## Problem to work on:
Your answer should be the complete set of entries, transcribed exactly.

## Raw data:
┌──

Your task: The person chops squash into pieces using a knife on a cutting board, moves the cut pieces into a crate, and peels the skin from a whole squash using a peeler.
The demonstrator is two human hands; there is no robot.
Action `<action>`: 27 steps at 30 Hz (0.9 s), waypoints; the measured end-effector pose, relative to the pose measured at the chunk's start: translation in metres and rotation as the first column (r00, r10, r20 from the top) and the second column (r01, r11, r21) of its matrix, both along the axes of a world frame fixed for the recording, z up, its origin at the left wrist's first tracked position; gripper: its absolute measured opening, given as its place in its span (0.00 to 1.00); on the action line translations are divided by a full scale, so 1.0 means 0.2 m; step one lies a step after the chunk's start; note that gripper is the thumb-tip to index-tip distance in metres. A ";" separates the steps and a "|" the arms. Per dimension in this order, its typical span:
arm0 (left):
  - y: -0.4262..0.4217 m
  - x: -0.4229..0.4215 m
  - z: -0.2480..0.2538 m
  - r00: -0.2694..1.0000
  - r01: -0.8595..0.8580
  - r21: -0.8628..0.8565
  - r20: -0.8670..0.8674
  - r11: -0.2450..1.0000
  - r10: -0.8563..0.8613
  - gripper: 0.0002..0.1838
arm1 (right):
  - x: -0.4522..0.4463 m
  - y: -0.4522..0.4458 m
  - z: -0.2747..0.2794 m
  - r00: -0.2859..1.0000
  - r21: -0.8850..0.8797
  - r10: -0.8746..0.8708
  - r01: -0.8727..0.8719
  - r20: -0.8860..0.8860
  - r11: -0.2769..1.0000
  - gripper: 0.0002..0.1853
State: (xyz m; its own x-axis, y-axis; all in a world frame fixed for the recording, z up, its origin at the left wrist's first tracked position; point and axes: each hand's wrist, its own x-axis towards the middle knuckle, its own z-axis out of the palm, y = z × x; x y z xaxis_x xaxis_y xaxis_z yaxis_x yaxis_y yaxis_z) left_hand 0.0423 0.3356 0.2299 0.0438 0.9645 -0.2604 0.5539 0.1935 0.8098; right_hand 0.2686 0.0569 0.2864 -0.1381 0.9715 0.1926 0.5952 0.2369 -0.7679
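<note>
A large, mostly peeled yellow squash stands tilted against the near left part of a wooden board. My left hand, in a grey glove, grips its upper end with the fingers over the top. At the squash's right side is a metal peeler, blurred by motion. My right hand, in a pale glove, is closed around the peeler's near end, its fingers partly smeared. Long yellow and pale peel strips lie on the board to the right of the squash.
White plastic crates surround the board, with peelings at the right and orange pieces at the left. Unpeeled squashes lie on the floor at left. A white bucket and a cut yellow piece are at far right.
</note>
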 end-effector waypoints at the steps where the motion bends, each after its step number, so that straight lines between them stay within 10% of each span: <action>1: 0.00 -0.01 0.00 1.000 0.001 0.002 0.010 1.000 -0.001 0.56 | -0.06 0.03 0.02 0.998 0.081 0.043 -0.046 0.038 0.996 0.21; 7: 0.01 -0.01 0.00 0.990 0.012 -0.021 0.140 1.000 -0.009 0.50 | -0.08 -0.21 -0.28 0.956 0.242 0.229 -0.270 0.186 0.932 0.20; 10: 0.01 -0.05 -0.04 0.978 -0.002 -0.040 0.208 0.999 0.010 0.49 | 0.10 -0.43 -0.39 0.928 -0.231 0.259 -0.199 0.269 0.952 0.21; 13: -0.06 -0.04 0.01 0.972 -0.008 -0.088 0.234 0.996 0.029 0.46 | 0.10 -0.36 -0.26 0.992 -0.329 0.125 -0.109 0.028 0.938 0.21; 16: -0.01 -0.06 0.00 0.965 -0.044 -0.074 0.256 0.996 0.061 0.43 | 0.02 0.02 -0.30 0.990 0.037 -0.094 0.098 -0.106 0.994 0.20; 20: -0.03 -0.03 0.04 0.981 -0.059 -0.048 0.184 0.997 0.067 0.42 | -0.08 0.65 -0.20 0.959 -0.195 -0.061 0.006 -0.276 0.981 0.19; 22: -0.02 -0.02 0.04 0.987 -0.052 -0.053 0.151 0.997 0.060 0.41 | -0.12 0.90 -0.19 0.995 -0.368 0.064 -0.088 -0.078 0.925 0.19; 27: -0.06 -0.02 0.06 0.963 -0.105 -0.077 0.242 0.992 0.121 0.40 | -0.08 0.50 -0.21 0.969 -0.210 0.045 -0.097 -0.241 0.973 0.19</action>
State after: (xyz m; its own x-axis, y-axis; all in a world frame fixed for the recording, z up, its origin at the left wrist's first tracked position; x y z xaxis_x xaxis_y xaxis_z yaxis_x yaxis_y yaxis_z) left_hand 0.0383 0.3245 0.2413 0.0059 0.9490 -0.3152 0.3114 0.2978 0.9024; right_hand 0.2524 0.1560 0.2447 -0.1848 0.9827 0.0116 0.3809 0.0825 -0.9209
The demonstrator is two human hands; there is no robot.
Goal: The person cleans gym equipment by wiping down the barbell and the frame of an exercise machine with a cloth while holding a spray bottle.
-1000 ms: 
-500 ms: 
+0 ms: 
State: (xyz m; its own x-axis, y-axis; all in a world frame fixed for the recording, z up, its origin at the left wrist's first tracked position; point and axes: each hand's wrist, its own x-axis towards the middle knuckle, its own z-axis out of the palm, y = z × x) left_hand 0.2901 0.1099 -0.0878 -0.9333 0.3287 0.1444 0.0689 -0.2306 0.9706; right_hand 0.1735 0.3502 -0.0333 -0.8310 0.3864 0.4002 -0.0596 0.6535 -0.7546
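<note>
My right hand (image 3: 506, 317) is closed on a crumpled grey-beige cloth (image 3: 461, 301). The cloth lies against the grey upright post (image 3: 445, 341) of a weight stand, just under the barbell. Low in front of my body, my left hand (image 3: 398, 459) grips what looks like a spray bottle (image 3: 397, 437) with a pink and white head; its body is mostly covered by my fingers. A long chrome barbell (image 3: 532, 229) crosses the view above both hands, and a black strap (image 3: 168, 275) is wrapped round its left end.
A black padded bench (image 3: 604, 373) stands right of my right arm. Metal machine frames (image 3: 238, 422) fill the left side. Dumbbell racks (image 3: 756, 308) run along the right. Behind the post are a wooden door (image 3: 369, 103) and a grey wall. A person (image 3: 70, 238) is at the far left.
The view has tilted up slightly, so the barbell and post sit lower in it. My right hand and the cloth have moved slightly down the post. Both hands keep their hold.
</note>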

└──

## Result of the exercise:
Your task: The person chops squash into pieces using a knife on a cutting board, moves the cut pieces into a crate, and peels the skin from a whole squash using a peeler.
The demonstrator is two human hands; there is no robot.
Action `<action>`: 27 steps at 30 Hz (0.9 s), waypoints; the measured end-effector pose, relative to the pose measured at the chunk's start: translation in metres and rotation as the first column (r00, r10, r20 from the top) and the second column (r01, r11, r21) of its matrix, both along the axes of a world frame fixed for the recording, z up, its origin at the left wrist's first tracked position; gripper: its absolute measured opening, given as its place in its span (0.00 to 1.00); on the action line translations are divided by a full scale, so 1.0 means 0.2 m; step one lies a step after the chunk's start; note that gripper is the thumb-tip to index-tip distance in metres. A ";" separates the steps and a "|" the arms. Per dimension in this order, its typical span:
arm0 (left):
  - y: -0.4262..0.4217 m
  - x: -0.4229..0.4215 m
  - z: -0.2480..0.2538 m
  - r00: -0.2694..1.0000
  - r01: -0.8595..0.8580
  - r21: -0.8628..0.8565
  - r20: -0.8670..0.8674
  - r11: -0.2450..1.0000
  - r10: -0.8563..0.8613
  - gripper: 0.0002..0.1838
arm1 (right):
  - x: -0.4522..0.4463 m
  - y: -0.4522..0.4458 m
  - z: -0.2747..0.2794 m
  - r00: -0.2859..1.0000
  - r21: -0.8850..0.8797
  - r10: -0.8746..0.8708
  - r01: -0.8727..0.8719
  - r20: -0.8860..0.8860
  - r11: -0.2769..1.0000
  - gripper: 0.0002..0.1853
State: (xyz m; its own x-axis, y-axis; all in a world frame fixed for the recording, z up, its origin at the left wrist's first tracked position; point and axes: each hand's wrist, its own x-axis towards the middle knuckle, its own z-axis out of the palm, y = z × x; x y z xaxis_x xaxis_y xaxis_z yaxis_x yaxis_y yaxis_z) left_hand 0.0423 0.3356 0.2299 0.0438 0.9645 -0.2604 0.5539 0.1935 0.8098; right_hand 0.2686 0.0569 0.2864 -0.1381 0.9715 0.1926 0.5952 0.2369 -0.7679
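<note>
A large, mostly peeled yellow squash stands tilted against the near left part of a wooden board. My left hand, in a grey glove, grips its upper end with the fingers over the top. At the squash's right side is a metal peeler, blurred by motion. My right hand, in a pale glove, is closed around the peeler's near end, its fingers partly smeared. Long yellow and pale peel strips lie on the board to the right of the squash.
White plastic crates surround the board, with peelings at the right and orange pieces at the left. Unpeeled squashes lie on the floor at left. A white bucket and a cut yellow piece are at far right.
</note>
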 end-effector waypoints at the steps where the motion bends, each after its step number, so that straight lines between them stay within 10% of each span: <action>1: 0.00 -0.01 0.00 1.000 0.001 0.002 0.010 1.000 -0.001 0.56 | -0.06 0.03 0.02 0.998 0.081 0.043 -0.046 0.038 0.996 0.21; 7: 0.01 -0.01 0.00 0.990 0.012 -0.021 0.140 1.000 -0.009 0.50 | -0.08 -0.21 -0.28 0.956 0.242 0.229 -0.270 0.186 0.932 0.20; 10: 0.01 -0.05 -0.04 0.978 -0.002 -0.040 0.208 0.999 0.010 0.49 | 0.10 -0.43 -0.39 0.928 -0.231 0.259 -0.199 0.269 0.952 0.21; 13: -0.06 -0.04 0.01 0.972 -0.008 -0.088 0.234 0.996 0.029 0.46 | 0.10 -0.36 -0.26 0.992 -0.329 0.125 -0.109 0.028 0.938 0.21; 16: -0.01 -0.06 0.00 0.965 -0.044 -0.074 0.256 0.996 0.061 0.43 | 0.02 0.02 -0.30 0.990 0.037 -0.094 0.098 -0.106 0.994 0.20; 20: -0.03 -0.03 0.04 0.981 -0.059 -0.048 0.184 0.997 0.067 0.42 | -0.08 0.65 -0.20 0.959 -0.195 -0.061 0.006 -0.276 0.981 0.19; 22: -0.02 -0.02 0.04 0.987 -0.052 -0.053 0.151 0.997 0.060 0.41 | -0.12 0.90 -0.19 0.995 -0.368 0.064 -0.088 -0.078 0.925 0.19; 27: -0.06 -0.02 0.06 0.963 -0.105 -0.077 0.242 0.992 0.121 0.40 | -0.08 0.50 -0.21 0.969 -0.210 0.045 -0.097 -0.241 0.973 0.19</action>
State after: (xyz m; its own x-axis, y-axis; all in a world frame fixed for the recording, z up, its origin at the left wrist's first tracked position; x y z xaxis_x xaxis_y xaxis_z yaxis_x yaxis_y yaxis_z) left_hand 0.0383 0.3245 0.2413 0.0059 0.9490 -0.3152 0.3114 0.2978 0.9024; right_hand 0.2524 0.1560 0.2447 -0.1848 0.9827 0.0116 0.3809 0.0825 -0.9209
The demonstrator is two human hands; there is no robot.
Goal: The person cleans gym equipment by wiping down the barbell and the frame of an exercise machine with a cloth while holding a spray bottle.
-1000 ms: 
-500 ms: 
+0 ms: 
State: (xyz m; its own x-axis, y-axis; all in a world frame fixed for the recording, z up, its origin at the left wrist's first tracked position; point and axes: each hand's wrist, its own x-axis towards the middle knuckle, its own z-axis out of the palm, y = z × x) left_hand 0.2901 0.1099 -0.0878 -0.9333 0.3287 0.1444 0.0689 -0.2306 0.9706; right_hand 0.1735 0.3502 -0.0333 -0.8310 0.3864 0.4002 -0.0596 0.6535 -0.7546
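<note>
My right hand (image 3: 506, 317) is closed on a crumpled grey-beige cloth (image 3: 461, 301). The cloth lies against the grey upright post (image 3: 445, 341) of a weight stand, just under the barbell. Low in front of my body, my left hand (image 3: 398, 459) grips what looks like a spray bottle (image 3: 397, 437) with a pink and white head; its body is mostly covered by my fingers. A long chrome barbell (image 3: 532, 229) crosses the view above both hands, and a black strap (image 3: 168, 275) is wrapped round its left end.
A black padded bench (image 3: 604, 373) stands right of my right arm. Metal machine frames (image 3: 238, 422) fill the left side. Dumbbell racks (image 3: 756, 308) run along the right. Behind the post are a wooden door (image 3: 369, 103) and a grey wall. A person (image 3: 70, 238) is at the far left.
The view has tilted up slightly, so the barbell and post sit lower in it. My right hand and the cloth have moved slightly down the post. Both hands keep their hold.
</note>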

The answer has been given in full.